### Required action
Leaving out every picture, quote the data below exactly as it appears.

### Data provided

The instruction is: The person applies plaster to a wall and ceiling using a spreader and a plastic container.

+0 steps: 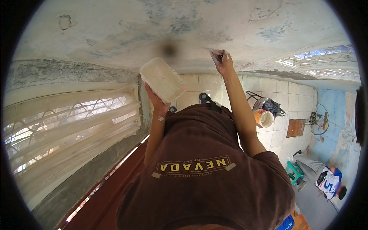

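Observation:
My left hand [152, 94] grips a pale rectangular plastic tub [163, 78], smeared inside with off-white material and pink marks. My right hand [224, 61] is raised at the whitish, patchy wall [184, 27], its fingers closed on a thin flat tool like a scraper [212, 53], mostly hidden by the hand and by white smears. The fingers are speckled with white. Whether the tool touches the wall I cannot tell.
A curtained, grilled window [69, 122] is on the left, another grille [326, 57] upper right. On the tiled floor [249, 82] stand a bucket [263, 119] and black bag [274, 108]. A person [329, 182] is by a green stool [293, 172] at lower right.

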A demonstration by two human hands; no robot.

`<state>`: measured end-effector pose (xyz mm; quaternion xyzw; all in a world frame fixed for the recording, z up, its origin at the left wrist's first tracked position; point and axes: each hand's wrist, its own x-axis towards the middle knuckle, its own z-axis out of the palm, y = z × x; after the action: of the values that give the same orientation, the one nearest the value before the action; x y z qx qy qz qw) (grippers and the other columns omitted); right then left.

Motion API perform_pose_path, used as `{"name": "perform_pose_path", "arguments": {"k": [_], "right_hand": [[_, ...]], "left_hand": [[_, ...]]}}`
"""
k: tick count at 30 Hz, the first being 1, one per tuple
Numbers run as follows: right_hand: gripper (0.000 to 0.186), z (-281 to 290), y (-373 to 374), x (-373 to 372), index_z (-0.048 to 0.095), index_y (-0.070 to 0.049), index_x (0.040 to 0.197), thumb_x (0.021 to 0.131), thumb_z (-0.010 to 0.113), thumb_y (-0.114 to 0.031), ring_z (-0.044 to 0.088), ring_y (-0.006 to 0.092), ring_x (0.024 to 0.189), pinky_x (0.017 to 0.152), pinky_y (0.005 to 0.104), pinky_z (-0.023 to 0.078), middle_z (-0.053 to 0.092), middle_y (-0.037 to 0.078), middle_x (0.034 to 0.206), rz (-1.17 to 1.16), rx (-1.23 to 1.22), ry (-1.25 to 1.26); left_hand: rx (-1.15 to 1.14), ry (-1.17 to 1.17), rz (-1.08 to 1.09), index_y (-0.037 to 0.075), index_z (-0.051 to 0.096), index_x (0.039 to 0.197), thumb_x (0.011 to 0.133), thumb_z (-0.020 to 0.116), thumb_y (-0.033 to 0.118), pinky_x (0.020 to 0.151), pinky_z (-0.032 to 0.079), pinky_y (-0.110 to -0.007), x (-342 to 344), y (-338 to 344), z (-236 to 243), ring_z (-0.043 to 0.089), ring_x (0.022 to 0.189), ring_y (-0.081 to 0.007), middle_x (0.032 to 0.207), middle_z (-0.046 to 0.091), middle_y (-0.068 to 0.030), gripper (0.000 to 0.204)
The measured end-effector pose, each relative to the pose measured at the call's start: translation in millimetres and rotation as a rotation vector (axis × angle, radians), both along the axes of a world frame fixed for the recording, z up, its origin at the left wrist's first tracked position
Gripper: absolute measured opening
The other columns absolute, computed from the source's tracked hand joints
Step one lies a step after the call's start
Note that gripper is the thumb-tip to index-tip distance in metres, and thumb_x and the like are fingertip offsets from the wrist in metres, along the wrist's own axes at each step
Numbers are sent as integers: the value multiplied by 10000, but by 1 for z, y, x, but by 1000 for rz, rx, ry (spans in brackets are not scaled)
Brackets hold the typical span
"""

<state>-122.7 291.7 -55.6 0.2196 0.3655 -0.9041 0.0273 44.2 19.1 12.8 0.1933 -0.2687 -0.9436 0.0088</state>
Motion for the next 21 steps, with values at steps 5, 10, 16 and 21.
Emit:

### Task solution
The instruction is: The person applies plaster to a wall and ceiling using a spreader and a plastic container.

+0 steps: 

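Observation:
My left hand [152, 94] grips a pale rectangular plastic tub [163, 78], smeared inside with off-white material and pink marks. My right hand [224, 61] is raised at the whitish, patchy wall [184, 27], its fingers closed on a thin flat tool like a scraper [212, 53], mostly hidden by the hand and by white smears. The fingers are speckled with white. Whether the tool touches the wall I cannot tell.
A curtained, grilled window [69, 122] is on the left, another grille [326, 57] upper right. On the tiled floor [249, 82] stand a bucket [263, 119] and black bag [274, 108]. A person [329, 182] is by a green stool [293, 172] at lower right.
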
A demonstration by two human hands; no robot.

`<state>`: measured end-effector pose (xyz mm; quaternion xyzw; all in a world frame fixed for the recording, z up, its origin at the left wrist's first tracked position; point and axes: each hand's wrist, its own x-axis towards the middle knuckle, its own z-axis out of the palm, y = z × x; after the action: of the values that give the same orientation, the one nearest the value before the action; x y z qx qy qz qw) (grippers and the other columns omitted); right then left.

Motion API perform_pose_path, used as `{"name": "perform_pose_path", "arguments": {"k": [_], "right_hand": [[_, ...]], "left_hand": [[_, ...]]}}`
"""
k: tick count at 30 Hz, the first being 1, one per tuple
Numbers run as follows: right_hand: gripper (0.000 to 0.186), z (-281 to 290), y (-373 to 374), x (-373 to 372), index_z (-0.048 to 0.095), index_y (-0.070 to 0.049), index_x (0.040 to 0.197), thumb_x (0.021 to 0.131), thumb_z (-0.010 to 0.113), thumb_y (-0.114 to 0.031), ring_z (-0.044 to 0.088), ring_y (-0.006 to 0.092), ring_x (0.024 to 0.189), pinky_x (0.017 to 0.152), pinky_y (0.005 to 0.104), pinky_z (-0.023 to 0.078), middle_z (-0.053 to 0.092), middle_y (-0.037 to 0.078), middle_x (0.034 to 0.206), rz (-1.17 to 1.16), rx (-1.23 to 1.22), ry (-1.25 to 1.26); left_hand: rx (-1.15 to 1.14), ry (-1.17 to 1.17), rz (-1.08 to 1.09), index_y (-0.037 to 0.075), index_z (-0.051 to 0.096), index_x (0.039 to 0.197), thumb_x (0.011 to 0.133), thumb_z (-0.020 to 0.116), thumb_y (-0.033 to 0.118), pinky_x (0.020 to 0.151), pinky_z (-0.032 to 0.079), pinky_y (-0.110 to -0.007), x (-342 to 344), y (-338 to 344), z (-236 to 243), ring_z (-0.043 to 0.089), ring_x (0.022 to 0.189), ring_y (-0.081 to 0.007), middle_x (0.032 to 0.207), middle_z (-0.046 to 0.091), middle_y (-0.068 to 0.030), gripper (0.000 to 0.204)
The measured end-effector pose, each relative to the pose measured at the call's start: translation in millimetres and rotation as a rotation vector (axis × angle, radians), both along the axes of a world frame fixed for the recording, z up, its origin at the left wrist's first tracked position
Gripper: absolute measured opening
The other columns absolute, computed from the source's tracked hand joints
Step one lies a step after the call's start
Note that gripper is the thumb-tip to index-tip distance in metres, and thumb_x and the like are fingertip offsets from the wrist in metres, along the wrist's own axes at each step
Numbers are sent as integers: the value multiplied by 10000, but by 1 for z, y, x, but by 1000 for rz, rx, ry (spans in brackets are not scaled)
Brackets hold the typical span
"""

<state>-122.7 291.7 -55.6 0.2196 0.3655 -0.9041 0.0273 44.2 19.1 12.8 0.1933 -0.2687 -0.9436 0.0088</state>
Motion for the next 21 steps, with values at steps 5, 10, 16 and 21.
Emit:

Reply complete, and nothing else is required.